Not only is it an excellent debunking of the myth that we need to replace Trident for reasons of national security (I've yet to be presented with a single genuine scenario in which posession of Trident or its successor would be of benefit), but it also accepts that abandoning the deterrent would be a massive gamble.
Giving up our nuclear deterrent would entail a massive gamble. Like it or not, the nuclear genie has been out of the bottle for more than sixty years, and there’s no putting it back in. Nuclear weapons and a nuclear deterrent are a fact of life and, being realistic, the only feasible way of moving to position in which nation states do not possess such a deterrent would be to develop a global deterrent under the aegis of a supranational organisation like the UN or a very unlikely future NATO that included in its membership all five of the original nuclear powers (USA, Russia, China, France and the UK).
Effectively the posession of a nuclear deterrent is a form of insurance, one country insuring itself against the threat of nuclear attack by another.

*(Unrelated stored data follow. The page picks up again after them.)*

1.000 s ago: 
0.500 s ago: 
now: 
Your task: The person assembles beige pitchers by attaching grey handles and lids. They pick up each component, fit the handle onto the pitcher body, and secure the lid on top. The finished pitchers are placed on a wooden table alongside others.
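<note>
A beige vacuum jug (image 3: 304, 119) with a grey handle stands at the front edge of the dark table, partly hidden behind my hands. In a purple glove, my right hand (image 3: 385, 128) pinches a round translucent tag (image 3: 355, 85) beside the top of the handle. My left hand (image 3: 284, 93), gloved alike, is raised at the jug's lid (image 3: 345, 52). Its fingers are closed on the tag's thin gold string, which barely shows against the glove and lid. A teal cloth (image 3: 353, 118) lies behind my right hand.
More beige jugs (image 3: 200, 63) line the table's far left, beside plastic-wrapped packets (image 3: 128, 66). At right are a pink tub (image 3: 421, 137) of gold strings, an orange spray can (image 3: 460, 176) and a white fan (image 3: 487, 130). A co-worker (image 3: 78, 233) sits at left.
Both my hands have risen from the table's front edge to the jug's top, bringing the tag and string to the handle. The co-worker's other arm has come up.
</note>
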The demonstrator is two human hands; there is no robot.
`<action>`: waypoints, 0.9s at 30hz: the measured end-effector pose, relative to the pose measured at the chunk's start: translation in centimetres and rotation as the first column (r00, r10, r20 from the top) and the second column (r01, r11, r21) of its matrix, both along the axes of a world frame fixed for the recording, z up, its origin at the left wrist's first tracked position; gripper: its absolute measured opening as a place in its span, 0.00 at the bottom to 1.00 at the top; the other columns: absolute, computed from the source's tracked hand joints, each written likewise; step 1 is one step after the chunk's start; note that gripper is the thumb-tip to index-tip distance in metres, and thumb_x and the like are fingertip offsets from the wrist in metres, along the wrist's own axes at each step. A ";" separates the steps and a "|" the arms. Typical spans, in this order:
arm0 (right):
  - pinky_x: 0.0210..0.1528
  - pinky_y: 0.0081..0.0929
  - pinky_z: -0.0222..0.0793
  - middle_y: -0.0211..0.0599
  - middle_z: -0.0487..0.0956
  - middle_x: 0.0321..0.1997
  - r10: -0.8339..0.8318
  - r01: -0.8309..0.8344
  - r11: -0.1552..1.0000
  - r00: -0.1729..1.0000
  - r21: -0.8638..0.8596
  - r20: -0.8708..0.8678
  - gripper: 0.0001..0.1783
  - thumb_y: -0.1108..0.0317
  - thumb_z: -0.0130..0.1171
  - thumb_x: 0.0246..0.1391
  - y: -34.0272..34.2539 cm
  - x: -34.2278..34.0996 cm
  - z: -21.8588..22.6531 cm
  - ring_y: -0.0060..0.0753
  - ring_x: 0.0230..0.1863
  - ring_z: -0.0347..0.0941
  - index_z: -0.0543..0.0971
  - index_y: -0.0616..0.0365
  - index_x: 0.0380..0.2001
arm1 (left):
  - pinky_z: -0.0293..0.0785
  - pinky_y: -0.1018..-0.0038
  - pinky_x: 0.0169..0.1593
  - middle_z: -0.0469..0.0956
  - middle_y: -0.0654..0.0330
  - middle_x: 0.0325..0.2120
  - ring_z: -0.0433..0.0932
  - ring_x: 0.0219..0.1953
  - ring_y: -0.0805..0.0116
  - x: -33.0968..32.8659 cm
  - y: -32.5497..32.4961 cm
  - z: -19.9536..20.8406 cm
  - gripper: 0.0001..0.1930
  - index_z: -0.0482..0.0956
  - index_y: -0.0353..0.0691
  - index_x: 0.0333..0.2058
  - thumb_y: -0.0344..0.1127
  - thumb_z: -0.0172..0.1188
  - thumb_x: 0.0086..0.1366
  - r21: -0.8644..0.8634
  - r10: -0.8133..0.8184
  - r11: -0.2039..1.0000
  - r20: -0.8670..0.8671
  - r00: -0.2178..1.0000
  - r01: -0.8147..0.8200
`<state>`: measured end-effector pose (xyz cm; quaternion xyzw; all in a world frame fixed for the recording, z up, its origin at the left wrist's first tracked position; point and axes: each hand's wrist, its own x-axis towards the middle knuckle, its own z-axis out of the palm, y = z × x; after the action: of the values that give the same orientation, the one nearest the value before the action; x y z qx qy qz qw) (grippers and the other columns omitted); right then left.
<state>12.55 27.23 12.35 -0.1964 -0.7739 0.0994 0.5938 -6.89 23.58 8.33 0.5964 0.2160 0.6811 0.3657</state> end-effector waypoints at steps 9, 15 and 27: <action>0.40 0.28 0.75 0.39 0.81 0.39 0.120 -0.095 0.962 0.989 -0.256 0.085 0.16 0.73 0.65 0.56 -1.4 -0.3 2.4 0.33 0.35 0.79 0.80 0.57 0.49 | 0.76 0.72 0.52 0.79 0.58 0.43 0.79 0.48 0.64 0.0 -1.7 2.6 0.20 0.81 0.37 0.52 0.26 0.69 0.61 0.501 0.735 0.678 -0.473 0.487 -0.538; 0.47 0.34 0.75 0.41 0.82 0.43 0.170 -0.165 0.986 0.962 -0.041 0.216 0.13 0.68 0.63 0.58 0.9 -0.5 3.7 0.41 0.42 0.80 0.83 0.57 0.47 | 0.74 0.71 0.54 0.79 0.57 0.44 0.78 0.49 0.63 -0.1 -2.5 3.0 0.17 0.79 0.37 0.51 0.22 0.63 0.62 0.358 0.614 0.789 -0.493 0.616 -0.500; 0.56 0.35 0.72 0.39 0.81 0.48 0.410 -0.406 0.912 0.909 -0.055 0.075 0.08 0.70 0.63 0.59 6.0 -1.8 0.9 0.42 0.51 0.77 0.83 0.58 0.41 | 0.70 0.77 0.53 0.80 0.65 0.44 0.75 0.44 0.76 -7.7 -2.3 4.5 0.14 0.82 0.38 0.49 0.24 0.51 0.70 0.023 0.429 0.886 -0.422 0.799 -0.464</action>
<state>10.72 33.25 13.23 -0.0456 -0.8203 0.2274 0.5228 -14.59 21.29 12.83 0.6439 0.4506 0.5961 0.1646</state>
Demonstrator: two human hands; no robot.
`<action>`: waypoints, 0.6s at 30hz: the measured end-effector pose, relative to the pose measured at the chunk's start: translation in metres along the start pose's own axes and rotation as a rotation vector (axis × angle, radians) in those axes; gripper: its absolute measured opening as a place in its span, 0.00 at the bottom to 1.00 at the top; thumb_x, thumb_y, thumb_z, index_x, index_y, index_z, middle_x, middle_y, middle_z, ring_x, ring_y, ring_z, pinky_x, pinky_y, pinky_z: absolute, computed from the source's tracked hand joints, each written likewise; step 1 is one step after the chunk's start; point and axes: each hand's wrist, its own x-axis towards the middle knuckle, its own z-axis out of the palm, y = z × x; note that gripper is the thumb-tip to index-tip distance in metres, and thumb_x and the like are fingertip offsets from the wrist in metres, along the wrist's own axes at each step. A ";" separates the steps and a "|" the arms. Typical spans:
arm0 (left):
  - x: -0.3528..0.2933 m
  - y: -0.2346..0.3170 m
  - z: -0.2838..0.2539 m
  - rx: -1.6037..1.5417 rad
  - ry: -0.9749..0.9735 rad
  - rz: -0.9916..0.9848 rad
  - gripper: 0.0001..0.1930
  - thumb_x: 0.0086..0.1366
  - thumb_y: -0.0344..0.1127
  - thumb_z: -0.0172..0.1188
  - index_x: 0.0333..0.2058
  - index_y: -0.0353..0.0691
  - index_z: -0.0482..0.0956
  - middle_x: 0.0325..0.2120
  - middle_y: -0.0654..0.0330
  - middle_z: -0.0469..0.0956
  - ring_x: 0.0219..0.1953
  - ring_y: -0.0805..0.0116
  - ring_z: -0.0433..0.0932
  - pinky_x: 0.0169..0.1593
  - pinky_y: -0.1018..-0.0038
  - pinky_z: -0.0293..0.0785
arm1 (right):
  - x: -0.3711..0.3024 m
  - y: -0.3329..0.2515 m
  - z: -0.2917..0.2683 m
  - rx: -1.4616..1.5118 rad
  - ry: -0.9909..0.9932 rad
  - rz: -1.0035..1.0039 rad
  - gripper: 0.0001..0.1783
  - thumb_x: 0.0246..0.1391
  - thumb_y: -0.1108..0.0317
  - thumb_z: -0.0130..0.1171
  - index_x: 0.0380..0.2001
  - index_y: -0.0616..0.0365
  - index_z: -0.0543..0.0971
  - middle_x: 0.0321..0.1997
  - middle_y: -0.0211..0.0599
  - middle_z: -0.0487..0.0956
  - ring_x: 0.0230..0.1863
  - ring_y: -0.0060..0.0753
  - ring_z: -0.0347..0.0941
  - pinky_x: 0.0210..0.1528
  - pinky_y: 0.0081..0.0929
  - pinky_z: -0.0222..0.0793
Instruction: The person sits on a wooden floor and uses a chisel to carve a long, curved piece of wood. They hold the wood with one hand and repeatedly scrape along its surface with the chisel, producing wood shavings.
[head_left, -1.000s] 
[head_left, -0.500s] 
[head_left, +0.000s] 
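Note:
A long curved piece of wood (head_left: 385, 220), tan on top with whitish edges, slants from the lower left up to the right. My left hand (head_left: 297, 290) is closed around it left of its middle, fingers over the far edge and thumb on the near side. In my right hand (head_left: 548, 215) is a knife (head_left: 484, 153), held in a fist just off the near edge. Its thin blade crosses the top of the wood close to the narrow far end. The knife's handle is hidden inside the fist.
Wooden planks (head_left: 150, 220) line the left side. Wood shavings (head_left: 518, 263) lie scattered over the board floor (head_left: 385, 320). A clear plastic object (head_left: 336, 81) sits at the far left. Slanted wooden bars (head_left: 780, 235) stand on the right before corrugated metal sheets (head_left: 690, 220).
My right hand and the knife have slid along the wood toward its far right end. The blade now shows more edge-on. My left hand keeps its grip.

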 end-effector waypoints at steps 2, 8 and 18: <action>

But where it differs from conventional insurance is that any country that desires such protection has to spend vast sums of money. And like all insurance policies, if you never claim then the money is gone.
But what if it were possible to buy nuclear deterrence as a form of insurance from a body such as the UN? Effectively any nation on the planet could have a nuclear deterrent without the crippling costs of development, and the threat of the existing powers stomping all over them.
Initial thoughts might be that the number of weapons required to provide global deterrent is simply too large, that manufacturing those weapons would be prohibitive. The world of banking has a solution, specifically fractional-reserve banking. With a fractional-reserve deterrent, more nations could have a call on the deterrent than weapons exist to fulfil the requirement. The assumption is that not all nations would need their deterrent at the same time. It could be seen as a step towards reducing the number of warheads in the world, helping to support the Non-Proliferation Treaty and let countries spend money where it matters, helping the less well off.